# Bot Treat Excel sheet and send Outlook mail

## All imports

In [2]:
import pycountry
import os
import pandas as pd
import win32com.client as win32
from currency_converter import CurrencyConverter
cc = CurrencyConverter()

## Read the excel file, process the data and create new files

In [10]:
# Open the Excel file as a DataFrame.
df = pd.read_excel('./Base/ds_salaries.xlsx')

# Remove the work_year only to represent some data that is not relevant for that moment.
df = df.drop('work_year', axis=1)  

# Alter abbreviation to full name in 'experience_level'.
for i, level in enumerate(df['experience_level']):
    try:
        if level == 'EN':
            df.at[i, 'experience_level'] = 'Junior'
        elif level == 'MI':
             df.at[i, 'experience_level'] = 'Intermediate'
        elif level == 'SE':
             df.at[i, 'experience_level'] = 'Expert'
        else:
             df.at[i, 'experience_level'] = 'Director'
    except: 
        continue

# Alter abbreviation to full name in 'company_size' using another way.
df.loc[(df['company_size'] == 'L'), 'company_size'] = 'Large'
df.loc[(df['company_size'] == 'M'), 'company_size'] = 'Medium'
df.loc[(df['company_size'] == 'S'), 'company_size'] = 'Small'
        
# Using Pycountry lib to get country according to region.        
for i, emp_residence, com_loc in zip(df.iloc[:, 0], df.iloc[:, 7], df.iloc[:, 9]):
    df.at[i, 'employee_residence'] = pycountry.countries.get(alpha_2 = emp_residence).name
    df.at[i, 'company_location'] = pycountry.countries.get(alpha_2 = com_loc).name 
   
# Remove Unnamed Column. 
df = df.drop(df.columns[0], axis = 1)
        
# Rename column to more professional template.
old_names = df.columns.tolist()
new_names = []

for name in old_names:
    if name == 'salary_in_usd':
        new_names.append('Salary in USD')
    else:
        new_names.append(name.replace('_', ' ').title())

df.columns = new_names

# Create the column "Salary in BRL" using the currency_converter lib and adjust decimal places to 0.
brl_value = cc.convert(1, 'USD', 'BRL')
df['Salary in BRL'] = df['Salary in USD'] * brl_value
df['Salary in BRL'] = df['Salary in BRL'].apply(lambda x: '{:.0f}'.format(x))

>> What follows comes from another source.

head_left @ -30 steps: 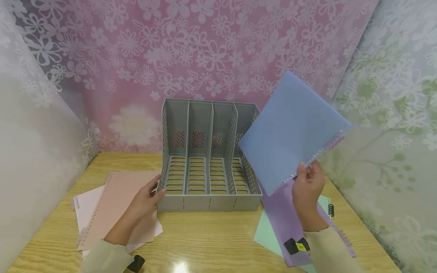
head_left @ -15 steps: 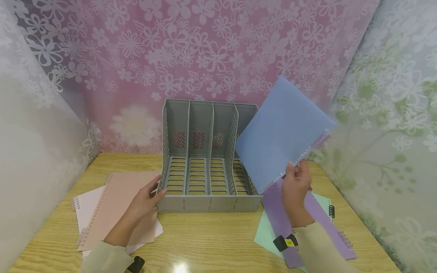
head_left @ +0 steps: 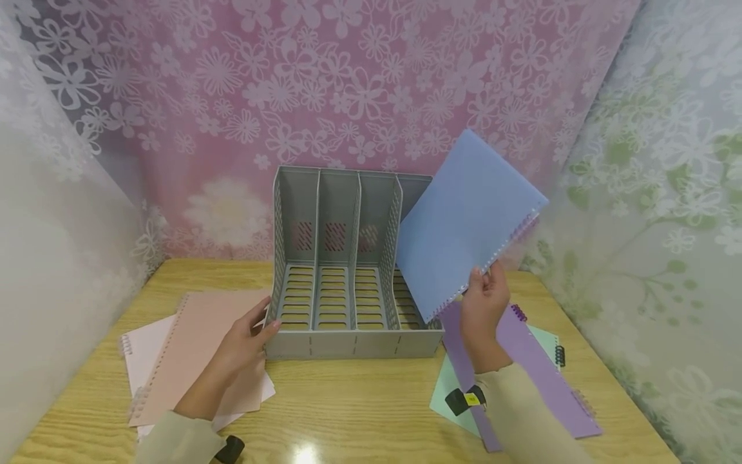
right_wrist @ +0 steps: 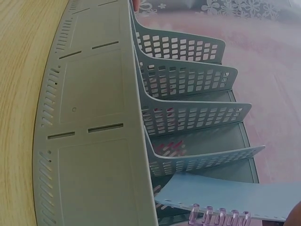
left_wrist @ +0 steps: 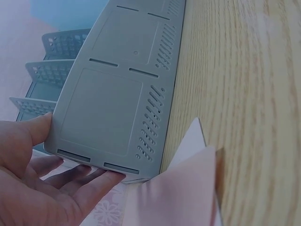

# Change the order of columns
df = df[['Experience Level', 'Job Title', 'Employment Type', 'Remote Ratio', 'Salary Currency', 'Salary', 
         'Salary in USD', 'Salary in BRL', 'Employee Residence', 'Company Location', 'Company Size']]

# Create new Excel sheets splitted by 'Experience Level'
for experience_level in df['Experience Level'].unique():
    df.loc[df['Experience Level'] == experience_level].to_excel(
            f'./Raw Splitted Sheets/{experience_level}.xlsx', index=False, sheet_name= experience_level)

# Return the DataFrame with all changes.
df.head()

Unnamed: 0,Experience Level,Job Title,Employment Type,Remote Ratio,Salary Currency,Salary,Salary in USD,Salary in BRL,Employee Residence,Company Location,Company Size
0,Intermediate,Data Scientist,FT,0,EUR,70000,79833,429503,Germany,Germany,Large
1,Expert,Machine Learning Scientist,FT,0,USD,260000,260000,1398806,Japan,Japan,Small
2,Expert,Big Data Engineer,FT,50,GBP,85000,109024,586551,United Kingdom,United Kingdom,Medium
3,Intermediate,Product Data Analyst,FT,0,USD,20000,20000,107600,Honduras,Honduras,Small
4,Expert,Machine Learning Engineer,FT,50,USD,150000,150000,807003,United States,United States,Large


## Formatting the new Excel files

In [42]:
# Get all Excel files created in folder.
files = os.listdir('./Raw Splitted Sheets')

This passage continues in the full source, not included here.